Click here for Ex. 4
Capo Up for Tone
Anytime you clamp a capo to the fretboard, this changes the guitar’s sound because you’re dealing with a new string scale length. It’s a clever way to create different tones, such as a faux parlor guitar sound, à la Ian Anderson of Jethro Tull (Ex. 5).
Click here for Ex. 5
In the same spirit, a capo at the 5th fret puts us in ukulele territory, especially if we concentrate on the high strings (Ex. 6).
Click here for Ex. 6
Think Outside the Box
There’s new ground to break in genres that have yet to embrace the capo. Here’s an eclectic example using some wide-spanning modern voicings (Ex. 7). Whether you interpret this as making finger-busting chords more playable, a clever timbral choice, or acting out of necessity because of the key, it provides compelling evidence for clamping a capo onto your guitar.
Click here for Ex. 7
There’s really no limit to how many ways you can use a capo to enhance recorded guitar parts. Some common ideas are related to layering transposed parts, not unlike the way a capo might be used to make a part more playable for a beginner. For example, let’s take the progression we used in Ex. 1. You could create a thicker and bigger texture by using a capo at various fret locations and transposing the part accordingly. This requires that you understand the harmonic function of the original chords: I–IV–VIm–V.

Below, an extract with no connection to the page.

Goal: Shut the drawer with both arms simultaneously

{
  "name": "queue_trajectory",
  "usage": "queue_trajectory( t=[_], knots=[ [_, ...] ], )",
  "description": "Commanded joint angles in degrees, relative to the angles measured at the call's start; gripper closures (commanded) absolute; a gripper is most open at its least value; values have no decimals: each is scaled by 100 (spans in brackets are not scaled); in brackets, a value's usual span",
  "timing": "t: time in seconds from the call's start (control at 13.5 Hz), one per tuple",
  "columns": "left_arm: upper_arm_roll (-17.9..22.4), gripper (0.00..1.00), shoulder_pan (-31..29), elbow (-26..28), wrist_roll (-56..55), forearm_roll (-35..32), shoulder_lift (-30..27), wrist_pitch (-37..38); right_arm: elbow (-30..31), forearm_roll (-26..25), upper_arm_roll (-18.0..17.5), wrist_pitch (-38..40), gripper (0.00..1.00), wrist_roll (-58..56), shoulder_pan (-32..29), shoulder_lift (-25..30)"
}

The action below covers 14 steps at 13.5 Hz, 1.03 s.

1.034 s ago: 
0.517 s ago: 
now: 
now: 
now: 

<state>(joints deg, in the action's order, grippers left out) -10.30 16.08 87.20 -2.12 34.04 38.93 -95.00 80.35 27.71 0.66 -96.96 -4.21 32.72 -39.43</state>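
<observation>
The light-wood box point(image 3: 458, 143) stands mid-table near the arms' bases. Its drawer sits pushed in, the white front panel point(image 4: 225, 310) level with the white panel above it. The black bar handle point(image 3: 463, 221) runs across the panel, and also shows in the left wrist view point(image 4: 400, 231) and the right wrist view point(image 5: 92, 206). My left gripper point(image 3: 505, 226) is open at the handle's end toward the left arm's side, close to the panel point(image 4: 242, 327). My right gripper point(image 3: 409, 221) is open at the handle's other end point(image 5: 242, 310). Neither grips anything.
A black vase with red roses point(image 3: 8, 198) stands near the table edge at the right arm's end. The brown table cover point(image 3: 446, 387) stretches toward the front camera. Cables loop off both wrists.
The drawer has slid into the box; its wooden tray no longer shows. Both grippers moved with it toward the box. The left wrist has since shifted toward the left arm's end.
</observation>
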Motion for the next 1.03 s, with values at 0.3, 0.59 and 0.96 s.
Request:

Let’s decide to play as if in the key of C. We have to figure out where to play a C-type chord voicing that will come out sounding as a G. This means playing the voicing’s root at the 10th fret, so the capo goes at the 7th fret. Now we play the progression in C, which means we fret C–F–Am–G (Ex. 8).
Click here for Ex. 8
Of course, you could also come up with a more creative part. Here is a freer interpretation (Ex. 9), also played in C, but with a couple of simple chord substitutions.
Click here for Ex. 9
Where Do I Put the Capo?
Figuring out where to place a capo can be simple—for instance, looking at a published transcription that notes the placement or by consulting an artist’s performance for a visual cue—or the more complex task of determining just the right location based on knowing the key you want to hear (i.e., the concert key) and figuring out how to relate that to the key you want to “seemingly” play in.
In the case of learning a given song and then using the capo to transpose for vocal reasons (to place the song in a key more suitable for singing), it’s easy to do if the song is slightly too low—just capo up as needed. Trial and error works fine, just go one fret at a time.
It can be more complex if the key is too high. For example, let’s say the song is in C, easy to play, but has a high E and you can only sing a high D. If you do the math, that would mean putting the capo at the 10th fret (to play in concert Bb), which is pretty horrible. So what to do? One viable option is to detune a whole-step. In a way, that’s a “negative” capo. Consider that as a real-world alternative to capoing at the 10th fret or beyond.